"El oso" (Disney+) se llama así. Verla es experimentar algo entre un abrazo enorme y acogedor y un ataque devastador e implacable.

La premisa es sencilla -el regreso del pródigo- y no especialmente novedosa. Pero lo que importa es la ejecución. Unas interpretaciones impecables, una dirección increíblemente bella y un guión económico y evocador, todos ellos tan eficaces en los momentos más tranquilos como en los más ruidosos, convierten la historia en algo genuinamente especial.

Reseña de la serie El Oso

Carmen "Carmy" Berzatto (Jeremy Allen White en su primer y, sin duda, transformador papel protagonista en televisión) es una joven chef galardonada en Nueva York que regresa a su ciudad natal de Chicago para dirigir el restaurante familiar tras el suicidio de su hermano Michael.

Michael dejó el restaurante, The Original Beef, a Carmy en su testamento. También dejó el ecléctico equipo que regentaba el local. Éste incluye al mejor amigo de Michael, Richie (Ebon Moss-Bachrach), un tipo desagradable; al dulce y tranquilo panadero Marcus (Lionel Boyce); y a la beligerante Tina (Liza Colón-Zayas). 

Jon Bernthal, en el papel de Michael, aparece en breves y conmovedores flashbacks. El único nuevo empleado de Carmy es el ambicioso sous chef Sydney (Ayo Edebiri), que se graduó en el Culinary Institute of America y es el único que admira -de hecho, el único que entiende- el talento y la reputación de Carmy como chef.
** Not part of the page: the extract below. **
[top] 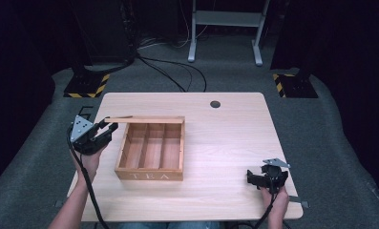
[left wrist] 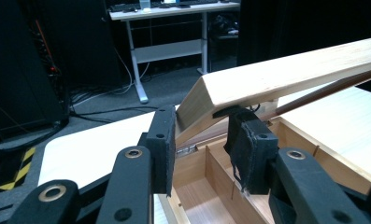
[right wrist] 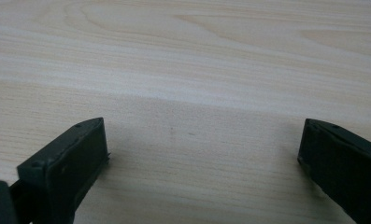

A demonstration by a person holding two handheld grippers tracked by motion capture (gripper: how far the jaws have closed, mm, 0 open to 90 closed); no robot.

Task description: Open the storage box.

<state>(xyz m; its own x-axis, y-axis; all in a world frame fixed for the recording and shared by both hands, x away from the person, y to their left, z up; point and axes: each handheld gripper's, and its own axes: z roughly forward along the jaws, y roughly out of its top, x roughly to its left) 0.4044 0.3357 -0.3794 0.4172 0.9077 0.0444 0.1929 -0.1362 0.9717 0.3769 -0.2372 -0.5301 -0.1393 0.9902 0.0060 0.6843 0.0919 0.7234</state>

Para seguir el ritmo de "El Oso", necesitarás antiácidos, posiblemente diazepam, y desde luego cualquier medicación para el corazón que estés tomando - especialmente en los primeros episodios. La intensidad de una cocina comercial, desde los ajustados plazos de preparación hasta las ensordecedoras prisas a la hora de comer, y la necesidad de que cada uno conozca su papel y lo desempeñe con precisión, se capta de forma minuciosa y exhaustiva.

Carmy y Sidney

Además, la estructura del equipo es una frágil construcción sostenida por la esperanza y vendas improvisadas. Carmy y Sydney intentan imponer orden en el caos, pero es difícil cuando el caos nunca cesa. Richie se resiste al cambio, en parte debido a su naturaleza desagradable (aunque su desprecio de la escena de la alta cocina como "pinzas y foie gras" es glorioso), pero también por lealtad a Michael, cuya pérdida llora casi tanto como Carmy. "El oso" trata, entre otras muchas cosas, de las relaciones familiares y de cómo la conexión biológica puede ser el menor de los factores.

También es un estudio de psicología. La imaginación de Marcus queda cautivada por la visión de mejora que ofrecen los nuevos planteamientos de Carmy. La institución por parte de Carmy del sistema de brigadas utilizado en las cocinas de alto nivel, las explicaciones de por qué ciertos sabores y técnicas funcionan mejor que otros, y el aprendizaje de gritar "¡Esquina!", "¡Atrás!" y "¡Sí, chef!" para que todo el mundo sepa dónde está, permiten vislumbrar otro mundo que intriga a Marcus. Está a bordo, aunque no directamente, porque nada ni nadie en la masa de humanidad que El Oso mezcla con maestría es sencillo.

Tina -más mayor, más escéptica, más práctica- necesita más pruebas antes de bajar la guardia. En el extremo opuesto, Sydney necesita aprender que la experiencia vital y la prudencia, junto con la ambición y el entusiasmo que posee en abundancia, también tienen su valor.

Intención de la trama

Parte de la genialidad de este programa es que no hace que Carmy esté atormentado por su propio talento. Está atormentado por el dolor, claro, y -a medida que descubrimos poco a poco la historia de Carmy y Michael, que no se revela por completo hasta un impresionante monólogo de siete minutos de White en el último episodio- por la culpa. Pero su talento es algo controlado y domesticado. 

No lo utiliza para alimentar un ego monstruoso ni para justificar abusos contra subordinados, ni para hacer ninguna de las cosas narcisistas que creemos que son resultados naturales de dones excepcionales. Cuando pierde el control, en el penúltimo episodio, tiene que trabajar para recuperarlo. "El Oso" nunca pierde de vista el esfuerzo inherente no sólo a ganarse la vida, sino también a ser una persona funcional y razonable.

"El Oso" son pequeñas pepitas de media hora de brillantez cinética, presurizadas y cautivadoras, con ocasionales momentos de tranquilidad que te hacen darte cuenta de cuánto esfuerzo se ha invertido en servir algo tan delicioso. Se trata de un programa meticulosamente preparado, cocinado a fuego lento, reducido, equilibrado y finalmente servido a la perfección por el creador Christopher Storer y la co-directora Joanna Calo. Disfrútelo.